In July, a PA newpaper quoted Professor Terry Engelder of Penn State concerning drinking water contamination even with new triple cased wells, “as long as the state is finding violations,  you can take the next logical step, which is obviously they haven’t solved the problem.”

This month, NY DEC SGEIS acknowledges the fact that gas drilling poses a serious threat to drinking water, by banning drilling in certain surface water systems (NYC and Syracuse) and groundwater systems. They made a policy decision to protect drinking water from primary aquifers but not other sole source aquifers. This distinction is not based on science or law. This rules would protect the health of 300,000 NY users primary aquifers in the Marcellus region, but not over 800,000 users of non-primary aquifers exposed to the same risks. Many of these 800,000 people are in the Susquehanna River Basin.

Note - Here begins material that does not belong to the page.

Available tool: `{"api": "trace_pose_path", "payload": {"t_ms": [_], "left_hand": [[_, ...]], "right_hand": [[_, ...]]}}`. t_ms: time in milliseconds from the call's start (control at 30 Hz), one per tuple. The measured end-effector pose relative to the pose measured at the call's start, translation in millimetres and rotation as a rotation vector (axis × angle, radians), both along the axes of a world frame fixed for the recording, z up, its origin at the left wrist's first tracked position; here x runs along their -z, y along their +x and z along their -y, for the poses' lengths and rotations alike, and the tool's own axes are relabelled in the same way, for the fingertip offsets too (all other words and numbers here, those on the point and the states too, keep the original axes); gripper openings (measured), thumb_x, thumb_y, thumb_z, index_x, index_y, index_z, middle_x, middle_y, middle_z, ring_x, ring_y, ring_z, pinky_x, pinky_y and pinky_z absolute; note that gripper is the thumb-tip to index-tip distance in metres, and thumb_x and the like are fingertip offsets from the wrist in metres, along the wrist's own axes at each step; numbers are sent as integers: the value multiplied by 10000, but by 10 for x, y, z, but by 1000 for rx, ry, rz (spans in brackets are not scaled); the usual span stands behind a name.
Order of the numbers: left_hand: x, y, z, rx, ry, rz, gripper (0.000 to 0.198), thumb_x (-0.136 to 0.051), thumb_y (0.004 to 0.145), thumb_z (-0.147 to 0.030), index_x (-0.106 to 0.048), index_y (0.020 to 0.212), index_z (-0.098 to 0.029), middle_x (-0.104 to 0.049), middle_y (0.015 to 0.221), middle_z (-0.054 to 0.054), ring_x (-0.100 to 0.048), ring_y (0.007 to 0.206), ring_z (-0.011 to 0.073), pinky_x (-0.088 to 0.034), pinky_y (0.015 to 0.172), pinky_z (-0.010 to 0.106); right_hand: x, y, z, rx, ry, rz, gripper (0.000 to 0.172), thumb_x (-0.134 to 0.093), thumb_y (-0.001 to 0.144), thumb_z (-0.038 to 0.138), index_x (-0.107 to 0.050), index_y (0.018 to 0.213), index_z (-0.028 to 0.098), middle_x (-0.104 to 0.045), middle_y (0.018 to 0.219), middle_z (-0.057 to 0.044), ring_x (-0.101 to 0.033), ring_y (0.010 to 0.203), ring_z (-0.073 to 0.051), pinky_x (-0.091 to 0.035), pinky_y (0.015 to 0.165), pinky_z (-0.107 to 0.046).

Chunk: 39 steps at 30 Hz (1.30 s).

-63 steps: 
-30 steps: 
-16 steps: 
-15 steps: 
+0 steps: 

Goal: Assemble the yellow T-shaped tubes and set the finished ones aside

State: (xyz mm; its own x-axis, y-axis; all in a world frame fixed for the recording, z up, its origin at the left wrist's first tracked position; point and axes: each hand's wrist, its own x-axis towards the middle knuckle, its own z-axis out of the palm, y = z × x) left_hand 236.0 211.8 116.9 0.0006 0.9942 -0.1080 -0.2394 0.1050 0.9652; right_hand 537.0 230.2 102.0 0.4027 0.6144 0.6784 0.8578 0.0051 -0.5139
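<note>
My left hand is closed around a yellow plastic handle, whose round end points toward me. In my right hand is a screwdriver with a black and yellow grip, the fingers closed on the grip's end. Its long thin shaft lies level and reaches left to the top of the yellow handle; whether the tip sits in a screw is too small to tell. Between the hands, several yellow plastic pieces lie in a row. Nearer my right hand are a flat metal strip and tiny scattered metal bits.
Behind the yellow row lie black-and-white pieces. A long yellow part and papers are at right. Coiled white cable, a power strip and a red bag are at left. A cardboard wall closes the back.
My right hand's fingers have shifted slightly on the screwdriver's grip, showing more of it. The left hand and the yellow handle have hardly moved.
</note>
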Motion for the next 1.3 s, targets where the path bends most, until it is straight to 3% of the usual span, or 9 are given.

What have we heard from industry in the past year?  The same story, that there is no problem, that it is impossible for drinking water contamination to occur from fracking.  Rex W. Tillerson, the chief executive of ExxonMobil, told Congress:

“There have been over a million wells hydraulically fractured in the history of the industry, and there is not one, not one, reported case of a freshwater aquifer having ever been contaminated from hydraulic fracturing. Not one.”

Given the many episode of aquifer contamination identified by government and academics, we know that Mr. Tillerson’s statement is a shameful falsehood. His statement, echoed, and echoed again by the gas industry, is in the sordid tradition of lead paint manufacturers and tobacco companies that for decades, and with full knowledge of risks, denied those risks, and poisoned people hiding behind  fake science and, more relevant to this discussion, government protection to continue their practices.

Most jarring are statements last month from former EPA officials to the NY Times that hundreds of cases of drinking water contamination were known to industry, but investigators were barred from seeing those records, as court settlements sealed these public health impacts and hid them from officials. This information gives us, and you, a fuller idea of the extent of industry’s knowledge of drinking water contamination, and their use of secrecy to hide the extent of the drinking water pollution from public scrutiny.

With what we have learned in the past year, the scales should fall from your eyes. It is past the time when you could say you do not know that the drinking water quality and the health of the people in SRB are under attack by the current policy on hydrofracking.  You have the facts to tell you this process is not safe.  It is also time to acknowledge that you do not yet know the full extent of the threat.

It is time to stop being so credulous with an industry that has consistently lied to you and the public about safety. Frankly, by maintaining the status quo, the Commission runs the risk appearing as puppets of an industry that acts with a shameless and callous disregard to public health.

You are being asked—-to follow the SUSQUEHANNA RIVER BASINCOMPACT’s mandate

“to protect the water quality of the basin in accordance with the best interests of the people of the basin.” You should halt hydrofracking in the SRB, and not entertain resumption until thorough, unimpeded, objective scientific study of drinking water and health impacts is completed.